BP's 'Gross Negligence' Led To Gulf Oil Spill
A federal judge has ruled that BP's reckless conduct led to the worst offshore oil spill in US history - a decision that exposes the oil giant to billions more in civil penalties.
BP was assigned the majority of blame for the 2010 Gulf of Mexico spill by US District Judge Carl Barbier on Thursday.
His ruling means BP now faces fines that are expected to total between $10.3bn (£6.3bn) and $17.6bn (£10.7bn).
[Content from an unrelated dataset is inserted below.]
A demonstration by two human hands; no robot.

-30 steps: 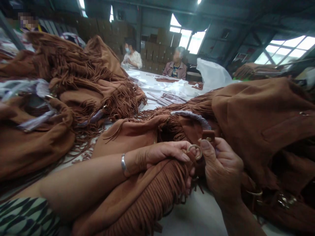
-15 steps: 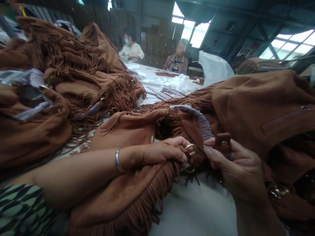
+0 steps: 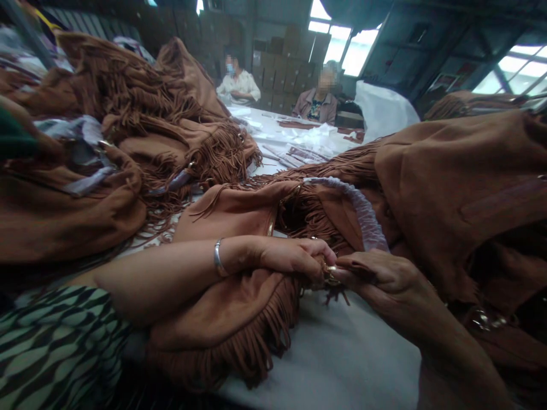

Judge Barbier ruled that BP bears 67% of responsibility for the spill, while drilling rig owner Transocean Ltd was assigned 30% of blame.
Halliburton, which served as BP's cement contractor on the Deepwater Horizon rig, was assigned 3% of the blame. The energy services giant announced on Tuesday that it had agreed to pay $1.1bn (£665m) to settle plaintiff claims.
Eleven workers were killed when the rig exploded in April 2010, and millions of gallons of oil spewed into the Gulf while BP scrambled for weeks to seal the well.
Judge Barbier said BP made "profit-driven decisions" during drilling that led to the deadly blowout.
"The Court concludes that the discharge of oil 'was the result of gross negligence or wilful misconduct' by BP," Judge Barbier said in his written ruling.
"BP's conduct was reckless."
"These instances of negligence, taken together, evince an extreme deviation from the standard of care and a conscious disregard of known risks," he wrote in a 153-page ruling.
BP said in a news release that it would appeal the ruling, saying the company "believes that an impartial view of the record does not support the erroneous conclusion reached by the District Court".
The company's shares slumped about 6% after the ruling, reducing BP's market value by $7bn (£4.3bn).
BP has spent more than $24bn (£14.7bn) in spill-related expenses in the wake of the disaster. The company estimated that it will pay a total of $42bn (£25.7bn) to the matter is fully resolved.